Riverview has 372 employees, including people who work on Riverview outpatient teams.

The federal Centers for Medicaid and Medicare Services agency, which oversees Riverview funding, found numerous problems during an audit, including the use of stun guns, pepper spray and handcuffs on patients; improper record-keeping; medication errors; and failure to report progress made by patients. As a result, the hospital lost eligibility for federal reimbursement of about $20 million annually, though state officials say they are developing plans for Riverview to be re-certified this year.

The acuity specialist positions were created about two years ago to replace corrections officers who had been briefly at the hospital following a particularly vicious assault by a patient on a mental health worker.

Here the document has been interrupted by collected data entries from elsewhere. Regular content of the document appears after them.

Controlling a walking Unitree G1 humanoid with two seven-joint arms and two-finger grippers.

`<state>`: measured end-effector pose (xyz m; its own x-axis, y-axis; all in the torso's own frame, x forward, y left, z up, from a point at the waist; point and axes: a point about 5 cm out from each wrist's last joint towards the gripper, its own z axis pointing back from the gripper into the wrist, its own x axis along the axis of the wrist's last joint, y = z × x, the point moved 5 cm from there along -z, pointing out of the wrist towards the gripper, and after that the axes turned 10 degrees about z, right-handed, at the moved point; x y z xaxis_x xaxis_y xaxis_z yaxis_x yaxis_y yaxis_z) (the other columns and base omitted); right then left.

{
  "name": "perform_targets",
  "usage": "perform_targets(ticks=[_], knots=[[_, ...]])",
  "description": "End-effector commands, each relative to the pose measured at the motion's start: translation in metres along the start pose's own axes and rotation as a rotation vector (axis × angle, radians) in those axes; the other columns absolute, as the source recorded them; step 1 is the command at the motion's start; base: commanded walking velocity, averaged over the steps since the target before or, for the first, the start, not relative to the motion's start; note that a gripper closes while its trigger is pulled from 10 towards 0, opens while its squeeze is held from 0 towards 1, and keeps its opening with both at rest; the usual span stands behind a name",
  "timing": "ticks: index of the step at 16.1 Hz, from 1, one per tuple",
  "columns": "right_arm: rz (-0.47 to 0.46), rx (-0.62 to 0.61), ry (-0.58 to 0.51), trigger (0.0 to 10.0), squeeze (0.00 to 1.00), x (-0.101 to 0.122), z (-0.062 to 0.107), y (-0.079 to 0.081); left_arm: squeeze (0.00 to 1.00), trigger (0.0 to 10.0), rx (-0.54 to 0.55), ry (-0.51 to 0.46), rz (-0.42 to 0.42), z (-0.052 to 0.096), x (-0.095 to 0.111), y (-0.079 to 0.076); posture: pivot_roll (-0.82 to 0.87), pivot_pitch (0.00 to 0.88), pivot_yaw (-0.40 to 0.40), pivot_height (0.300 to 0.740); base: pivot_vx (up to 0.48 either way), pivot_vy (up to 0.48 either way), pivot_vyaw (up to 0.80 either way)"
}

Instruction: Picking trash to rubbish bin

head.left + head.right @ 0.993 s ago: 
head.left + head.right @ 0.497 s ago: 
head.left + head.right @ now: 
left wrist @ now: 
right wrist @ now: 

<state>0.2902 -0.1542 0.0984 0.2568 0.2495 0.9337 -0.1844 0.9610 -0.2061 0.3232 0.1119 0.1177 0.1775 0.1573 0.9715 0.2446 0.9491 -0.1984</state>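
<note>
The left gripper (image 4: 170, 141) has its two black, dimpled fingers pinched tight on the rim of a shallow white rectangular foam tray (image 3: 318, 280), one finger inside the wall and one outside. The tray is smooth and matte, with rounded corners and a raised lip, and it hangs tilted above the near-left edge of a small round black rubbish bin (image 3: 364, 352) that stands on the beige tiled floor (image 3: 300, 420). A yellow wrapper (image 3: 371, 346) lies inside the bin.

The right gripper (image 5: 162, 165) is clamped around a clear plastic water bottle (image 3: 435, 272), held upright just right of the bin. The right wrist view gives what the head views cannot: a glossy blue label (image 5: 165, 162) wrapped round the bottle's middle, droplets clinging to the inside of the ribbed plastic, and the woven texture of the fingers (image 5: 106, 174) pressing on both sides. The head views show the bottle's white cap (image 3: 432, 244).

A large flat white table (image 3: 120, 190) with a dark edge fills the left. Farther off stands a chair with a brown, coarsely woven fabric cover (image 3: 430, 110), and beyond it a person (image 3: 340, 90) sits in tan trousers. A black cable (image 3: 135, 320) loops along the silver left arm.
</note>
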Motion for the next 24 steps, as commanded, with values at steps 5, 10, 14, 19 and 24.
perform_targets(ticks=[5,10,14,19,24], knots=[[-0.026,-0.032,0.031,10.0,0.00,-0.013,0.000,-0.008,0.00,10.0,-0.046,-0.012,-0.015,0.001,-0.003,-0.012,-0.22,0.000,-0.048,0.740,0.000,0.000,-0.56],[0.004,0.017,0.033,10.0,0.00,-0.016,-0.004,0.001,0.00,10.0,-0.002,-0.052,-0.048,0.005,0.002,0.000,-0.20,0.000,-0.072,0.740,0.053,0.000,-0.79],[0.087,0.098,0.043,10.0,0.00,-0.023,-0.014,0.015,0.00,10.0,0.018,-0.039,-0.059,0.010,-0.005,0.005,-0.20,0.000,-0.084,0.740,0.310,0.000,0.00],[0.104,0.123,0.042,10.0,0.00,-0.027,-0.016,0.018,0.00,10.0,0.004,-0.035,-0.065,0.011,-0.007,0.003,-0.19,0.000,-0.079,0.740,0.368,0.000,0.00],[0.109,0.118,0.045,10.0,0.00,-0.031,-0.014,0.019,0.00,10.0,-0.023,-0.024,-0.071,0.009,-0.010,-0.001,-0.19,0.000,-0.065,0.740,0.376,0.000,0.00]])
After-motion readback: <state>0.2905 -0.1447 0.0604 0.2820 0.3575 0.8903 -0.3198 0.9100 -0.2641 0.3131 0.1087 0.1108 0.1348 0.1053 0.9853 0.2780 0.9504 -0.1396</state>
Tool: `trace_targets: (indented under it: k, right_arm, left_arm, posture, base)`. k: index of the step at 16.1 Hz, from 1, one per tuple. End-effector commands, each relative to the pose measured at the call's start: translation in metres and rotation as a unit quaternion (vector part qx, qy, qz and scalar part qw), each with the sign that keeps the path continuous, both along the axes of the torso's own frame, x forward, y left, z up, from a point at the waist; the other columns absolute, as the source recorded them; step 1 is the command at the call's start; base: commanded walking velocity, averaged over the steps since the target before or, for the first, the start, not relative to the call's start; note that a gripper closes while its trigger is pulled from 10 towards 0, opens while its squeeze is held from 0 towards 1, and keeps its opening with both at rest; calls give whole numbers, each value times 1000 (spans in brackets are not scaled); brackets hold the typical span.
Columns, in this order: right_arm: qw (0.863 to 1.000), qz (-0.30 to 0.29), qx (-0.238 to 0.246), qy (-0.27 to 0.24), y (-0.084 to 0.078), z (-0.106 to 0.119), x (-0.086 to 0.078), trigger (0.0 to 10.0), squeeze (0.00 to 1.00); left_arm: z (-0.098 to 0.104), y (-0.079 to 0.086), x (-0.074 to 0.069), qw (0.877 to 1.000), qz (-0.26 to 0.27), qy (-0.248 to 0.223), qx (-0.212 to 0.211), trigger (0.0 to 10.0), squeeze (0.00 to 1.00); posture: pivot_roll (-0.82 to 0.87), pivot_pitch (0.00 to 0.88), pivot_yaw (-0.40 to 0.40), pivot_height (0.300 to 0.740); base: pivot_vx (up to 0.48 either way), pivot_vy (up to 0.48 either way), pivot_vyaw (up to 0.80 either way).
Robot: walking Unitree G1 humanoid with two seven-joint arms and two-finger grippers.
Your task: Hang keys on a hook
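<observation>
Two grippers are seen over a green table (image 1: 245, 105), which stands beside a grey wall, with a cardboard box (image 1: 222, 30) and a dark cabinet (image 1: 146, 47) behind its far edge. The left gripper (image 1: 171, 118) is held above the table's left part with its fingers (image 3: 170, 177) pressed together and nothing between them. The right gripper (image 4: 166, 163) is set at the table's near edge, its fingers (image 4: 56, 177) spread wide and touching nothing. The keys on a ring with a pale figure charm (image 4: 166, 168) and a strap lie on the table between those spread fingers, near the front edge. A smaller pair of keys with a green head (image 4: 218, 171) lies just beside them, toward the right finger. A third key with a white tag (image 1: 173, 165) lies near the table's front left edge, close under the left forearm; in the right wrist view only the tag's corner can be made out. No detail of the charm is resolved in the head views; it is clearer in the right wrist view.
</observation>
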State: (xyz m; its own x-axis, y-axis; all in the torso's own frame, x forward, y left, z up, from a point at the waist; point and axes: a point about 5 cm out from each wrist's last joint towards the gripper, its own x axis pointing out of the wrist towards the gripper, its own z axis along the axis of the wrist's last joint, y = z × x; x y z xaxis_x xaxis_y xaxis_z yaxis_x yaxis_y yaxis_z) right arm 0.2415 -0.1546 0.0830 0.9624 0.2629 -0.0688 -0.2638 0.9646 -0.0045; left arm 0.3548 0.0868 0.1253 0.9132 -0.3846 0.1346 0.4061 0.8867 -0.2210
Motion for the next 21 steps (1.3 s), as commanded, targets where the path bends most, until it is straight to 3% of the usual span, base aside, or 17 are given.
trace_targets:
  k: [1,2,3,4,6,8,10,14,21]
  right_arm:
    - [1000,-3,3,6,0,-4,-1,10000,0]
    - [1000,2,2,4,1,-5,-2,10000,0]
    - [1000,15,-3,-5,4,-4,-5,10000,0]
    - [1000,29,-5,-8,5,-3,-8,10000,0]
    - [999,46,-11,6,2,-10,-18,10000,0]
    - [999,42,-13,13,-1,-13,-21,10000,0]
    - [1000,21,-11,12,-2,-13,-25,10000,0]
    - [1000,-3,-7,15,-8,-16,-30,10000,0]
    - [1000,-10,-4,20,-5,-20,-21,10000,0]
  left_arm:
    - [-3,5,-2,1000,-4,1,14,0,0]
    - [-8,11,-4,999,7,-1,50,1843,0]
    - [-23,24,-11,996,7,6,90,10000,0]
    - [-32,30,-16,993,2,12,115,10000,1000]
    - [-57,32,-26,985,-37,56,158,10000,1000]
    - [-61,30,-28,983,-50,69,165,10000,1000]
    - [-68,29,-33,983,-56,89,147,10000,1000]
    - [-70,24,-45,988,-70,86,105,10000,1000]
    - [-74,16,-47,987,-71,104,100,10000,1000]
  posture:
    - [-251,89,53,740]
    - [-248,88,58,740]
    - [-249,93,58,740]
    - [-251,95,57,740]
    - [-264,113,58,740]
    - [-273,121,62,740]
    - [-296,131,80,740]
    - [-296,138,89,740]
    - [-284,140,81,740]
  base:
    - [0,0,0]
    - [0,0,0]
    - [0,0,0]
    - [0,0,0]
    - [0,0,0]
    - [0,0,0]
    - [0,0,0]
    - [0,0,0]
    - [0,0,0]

After Friday’s hearing, Mary Anne Turowski, of the Maine State Employees Association, and Sylvia Hebert, of AFSCME 1814, two unions representing Riverview workers, issued a joint statement saying, “Front line workers at Riverview have been working excessive and unsafe amounts of overtime for too long. They have asked the administration to fill vacancies and hire more direct care staff, but the response has been slow and inadequate to meet the need. The workers at Riverview work hard every day to provide the best treatment possible. Riverview nurses and mental health workers look forward to collaborating with the Legislature to find solutions to ensure safe staffing to provide the best treatment for their patients. We believe this will depend on increasing wages, improving scheduling, and improved communication and respect for front line workers from management.”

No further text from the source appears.